2.2 Study population
Adult (age ≥45 and ≤70 years) male and female participants were eligible for inclusion if no clinically significant abnormal findings were obtained during a medical screening, which included medical history, physical examination, 12-lead ECG, alcohol breathalyzer, and clinical laboratory tests (i.e., serum chemistry, hematology, coagulation, urine drug screen, and urinalysis).
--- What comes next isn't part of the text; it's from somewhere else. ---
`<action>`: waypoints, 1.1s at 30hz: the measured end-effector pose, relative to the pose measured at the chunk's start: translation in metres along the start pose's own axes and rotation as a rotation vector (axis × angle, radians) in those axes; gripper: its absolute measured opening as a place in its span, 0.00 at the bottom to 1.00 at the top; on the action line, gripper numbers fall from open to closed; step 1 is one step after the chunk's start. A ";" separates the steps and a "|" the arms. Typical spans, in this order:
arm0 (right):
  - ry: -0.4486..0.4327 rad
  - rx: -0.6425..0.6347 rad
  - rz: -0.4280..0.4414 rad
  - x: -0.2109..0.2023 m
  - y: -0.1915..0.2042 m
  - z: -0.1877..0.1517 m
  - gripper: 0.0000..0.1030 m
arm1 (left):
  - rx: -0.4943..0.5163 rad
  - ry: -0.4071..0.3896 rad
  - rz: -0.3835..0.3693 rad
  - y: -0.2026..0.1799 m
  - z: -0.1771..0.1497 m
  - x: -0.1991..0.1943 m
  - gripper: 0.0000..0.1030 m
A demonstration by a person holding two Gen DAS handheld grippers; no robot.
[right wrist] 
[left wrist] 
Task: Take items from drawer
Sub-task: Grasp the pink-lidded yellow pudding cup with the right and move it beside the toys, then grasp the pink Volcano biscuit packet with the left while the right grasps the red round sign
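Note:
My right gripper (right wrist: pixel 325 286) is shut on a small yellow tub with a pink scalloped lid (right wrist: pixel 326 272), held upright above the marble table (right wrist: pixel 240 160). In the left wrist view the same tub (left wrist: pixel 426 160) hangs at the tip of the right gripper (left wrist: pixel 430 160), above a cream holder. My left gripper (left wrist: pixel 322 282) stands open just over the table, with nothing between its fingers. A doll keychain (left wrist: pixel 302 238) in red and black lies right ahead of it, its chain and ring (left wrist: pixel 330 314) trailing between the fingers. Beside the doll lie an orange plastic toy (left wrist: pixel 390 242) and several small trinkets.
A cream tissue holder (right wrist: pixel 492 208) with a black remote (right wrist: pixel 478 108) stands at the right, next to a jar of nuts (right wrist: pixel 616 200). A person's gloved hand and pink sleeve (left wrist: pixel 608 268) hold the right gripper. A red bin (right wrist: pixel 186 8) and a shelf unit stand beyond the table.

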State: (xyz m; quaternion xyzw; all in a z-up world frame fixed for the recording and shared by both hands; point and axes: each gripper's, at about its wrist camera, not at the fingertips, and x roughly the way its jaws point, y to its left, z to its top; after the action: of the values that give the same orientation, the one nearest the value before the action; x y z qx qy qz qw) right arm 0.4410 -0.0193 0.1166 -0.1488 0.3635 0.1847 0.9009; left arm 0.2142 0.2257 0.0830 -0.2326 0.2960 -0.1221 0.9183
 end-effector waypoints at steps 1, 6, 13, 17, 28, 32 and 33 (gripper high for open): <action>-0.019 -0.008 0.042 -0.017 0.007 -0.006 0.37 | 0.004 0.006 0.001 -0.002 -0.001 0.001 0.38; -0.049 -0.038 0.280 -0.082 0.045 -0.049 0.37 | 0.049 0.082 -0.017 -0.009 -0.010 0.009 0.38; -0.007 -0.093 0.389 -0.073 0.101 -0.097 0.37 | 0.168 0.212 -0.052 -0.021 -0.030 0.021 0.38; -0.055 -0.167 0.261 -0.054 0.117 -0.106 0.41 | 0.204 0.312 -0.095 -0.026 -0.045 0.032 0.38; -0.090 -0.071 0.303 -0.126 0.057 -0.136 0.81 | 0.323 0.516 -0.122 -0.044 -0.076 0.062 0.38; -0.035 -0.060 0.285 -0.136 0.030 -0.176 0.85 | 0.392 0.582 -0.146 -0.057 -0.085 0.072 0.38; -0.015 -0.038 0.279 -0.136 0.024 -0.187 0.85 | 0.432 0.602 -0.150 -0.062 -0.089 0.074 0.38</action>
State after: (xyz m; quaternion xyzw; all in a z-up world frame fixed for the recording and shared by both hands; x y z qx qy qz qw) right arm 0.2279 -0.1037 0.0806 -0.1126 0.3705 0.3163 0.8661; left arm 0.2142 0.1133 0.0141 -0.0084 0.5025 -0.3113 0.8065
Participants using any type of medication or dietary supplements in the 7 days before study start, with the exception of paracetamol up to 4 g/day and ibuprofen up to 1 g/day, or history of use of antibiotics, antacids, laxatives, statins, antidiarrheal, immunomodulatory or antidiabetic medication <3 months before the start of study were excluded, as well as participants with documented food allergies, a history of multiple severe drug allergies and participants with a vegan, macrobiotic or a medically prescribed diet.
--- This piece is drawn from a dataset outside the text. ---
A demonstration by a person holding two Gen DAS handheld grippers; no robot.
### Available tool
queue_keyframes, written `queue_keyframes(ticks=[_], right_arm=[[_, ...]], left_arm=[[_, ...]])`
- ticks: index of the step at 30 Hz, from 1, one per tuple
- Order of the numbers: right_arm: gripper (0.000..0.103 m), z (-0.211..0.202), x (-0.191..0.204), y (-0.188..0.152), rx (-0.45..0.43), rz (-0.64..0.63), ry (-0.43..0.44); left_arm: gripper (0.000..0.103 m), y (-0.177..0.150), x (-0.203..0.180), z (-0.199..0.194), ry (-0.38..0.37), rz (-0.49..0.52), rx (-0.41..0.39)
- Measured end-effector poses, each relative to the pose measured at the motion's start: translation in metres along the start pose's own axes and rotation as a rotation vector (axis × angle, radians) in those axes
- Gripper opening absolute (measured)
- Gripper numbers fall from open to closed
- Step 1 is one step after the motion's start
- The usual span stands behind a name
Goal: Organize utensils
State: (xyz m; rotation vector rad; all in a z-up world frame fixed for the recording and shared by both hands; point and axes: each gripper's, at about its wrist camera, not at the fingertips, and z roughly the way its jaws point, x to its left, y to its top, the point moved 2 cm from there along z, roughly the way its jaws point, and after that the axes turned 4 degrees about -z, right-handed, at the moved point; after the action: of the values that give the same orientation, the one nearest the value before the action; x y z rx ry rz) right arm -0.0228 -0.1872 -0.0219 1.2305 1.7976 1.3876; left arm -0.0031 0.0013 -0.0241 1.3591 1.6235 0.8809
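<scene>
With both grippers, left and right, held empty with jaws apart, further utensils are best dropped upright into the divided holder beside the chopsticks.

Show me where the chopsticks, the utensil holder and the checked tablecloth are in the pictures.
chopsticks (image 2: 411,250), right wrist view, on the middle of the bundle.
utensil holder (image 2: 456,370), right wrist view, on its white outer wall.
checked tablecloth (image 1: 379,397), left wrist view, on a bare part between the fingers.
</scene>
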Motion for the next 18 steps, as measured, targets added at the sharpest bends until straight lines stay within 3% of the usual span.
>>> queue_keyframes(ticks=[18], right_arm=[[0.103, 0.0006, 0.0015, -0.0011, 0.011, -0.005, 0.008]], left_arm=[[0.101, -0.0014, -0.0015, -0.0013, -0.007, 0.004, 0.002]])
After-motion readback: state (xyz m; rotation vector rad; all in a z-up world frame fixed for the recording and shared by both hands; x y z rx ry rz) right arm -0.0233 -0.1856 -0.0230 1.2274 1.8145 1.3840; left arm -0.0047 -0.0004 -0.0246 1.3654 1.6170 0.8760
2.3 Sample size justification
The study aim was exploratory in nature and therefore no formal power calculation was performed, although sample sizes of 10 to 20 subjects are generally accepted in early phase clinical trials employing explorative pharmacodynamic endpoints (Rubinstein et al., 2010).
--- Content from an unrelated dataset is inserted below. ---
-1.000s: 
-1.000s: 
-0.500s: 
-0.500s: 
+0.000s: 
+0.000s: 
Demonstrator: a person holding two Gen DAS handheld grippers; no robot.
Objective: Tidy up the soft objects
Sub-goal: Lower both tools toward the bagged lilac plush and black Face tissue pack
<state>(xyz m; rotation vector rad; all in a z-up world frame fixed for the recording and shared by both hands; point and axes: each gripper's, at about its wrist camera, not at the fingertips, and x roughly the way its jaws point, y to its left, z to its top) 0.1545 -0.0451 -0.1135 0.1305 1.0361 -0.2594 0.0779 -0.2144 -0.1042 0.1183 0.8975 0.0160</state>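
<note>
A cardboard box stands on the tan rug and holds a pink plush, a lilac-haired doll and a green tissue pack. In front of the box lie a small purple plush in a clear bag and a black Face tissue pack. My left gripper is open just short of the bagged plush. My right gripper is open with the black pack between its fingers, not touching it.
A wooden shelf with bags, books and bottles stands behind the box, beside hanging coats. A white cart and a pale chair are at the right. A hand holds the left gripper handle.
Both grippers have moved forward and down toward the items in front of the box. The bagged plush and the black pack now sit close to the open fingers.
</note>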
2.4 Mixed-meal tolerance test (MMTT)
During the ambulatory visits, the MMTT was performed in the morning after participants fasted for at least 10 h. The challenge consisted of 500 mL mixed-meal challenge drink, containing a mixture of 12.40% (w/w) palm olein, 17.25% (w/w) dextrose, 4.13% (w/w) Protifar (Nutricia), 0.10% (w/w) (vanilla flavor), 0.12% (w/w) trisodiumcitrate, 0.08% (w/w) sodiumhydroxide, and 66.12% (w/w) water, resulting in a caloric intake of 950 kcal with 60 g fat (of which 39% saturated fatty acids, 47% mono unsaturated fatty acids, 14% poly unsaturated fatty acids), 75 g glucose, and 20 g protein. The challenge drink was composed as described in literature (produced by ‘Instituut voor Landbouw- Visserij- en Voedingsonderzoek, Eenheid Technologie & Voeding, Food Pilot’, Melle, Belgium) (Wopereis et al., 2017). MMTT challenge drinks were stored in a refrigerator with restricted access at 2–8°C until dispensing and were to be completely consumed by participants within 5 min of dispensing (Hoevenaars et al., 2019).
2.5 Study assessments
2.5.1 Biochemical parameters
Plasma levels of aspartate-amino-transferase, alanine-amino-transferase, glucose, high-density lipoprotein (HDL) cholesterol, low-density lipoprotein (LDL) cholesterol, ratio HDL/LDL cholesterol, insulin, C-reactive protein, and gamma-glutamyltransferase and cytokines (interleukin [IL]-1β, IL-2, IL-4, IL-6, IL-8, IL-10, IL-12p70, IL-13, interferon-γ, tumor necrosis factor) were measured at baseline and during the MMTT test. Results of these analyses are described elsewhere (Eveleens Maarse et al., 2024).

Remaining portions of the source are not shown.